NCPA - National Center for Policy Analysis

Trickle Down Taxes

August 1, 2000

Remember the luxury tax passed by Congress in 1990 on expensive jewelry, furs, automobiles and boats? Although aimed at the rich, it was repealed three years later because those most hurt were thousands of low- and middle-income workers who lost their jobs as the luxury goods and recreational boating industries went into a severe recession.

That experience should have served as a lesson that regardless of which taxpayers are targeted, high taxes impact all earners, one way or another.

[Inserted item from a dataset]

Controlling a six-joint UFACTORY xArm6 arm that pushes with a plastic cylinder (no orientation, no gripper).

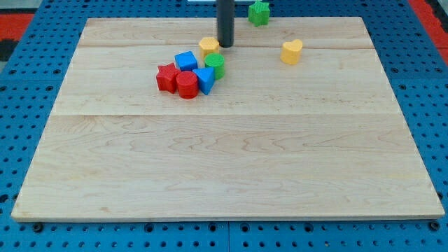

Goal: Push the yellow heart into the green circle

Consider the following example:

  • An average two-income couple in the 31 percent tax bracket must also pay 12.4 percent in Social Security taxes, and 2.9 percent in Medicare taxes on each of the two incomes, as well as state and local income taxes -- amounting to a marginal tax rate which could easily exceed 50 percent.
  • That means a $30,000 college tuition really costs $60,000 -- and $250,000 put away toward retirement demands $500,000.
  • So say that if someone in this tax bracket wants to spend $20,000 to renovate his house, he must first earn $40,000.
  • Assuming the contractor is in a similar tax bracket, the contractor will take home only about $10,000 after income and other taxes are taken out.

Experts say that talking about tax cuts in terms of their impact on the "rich" only obscures the fact that in the final analysis all Americans pay.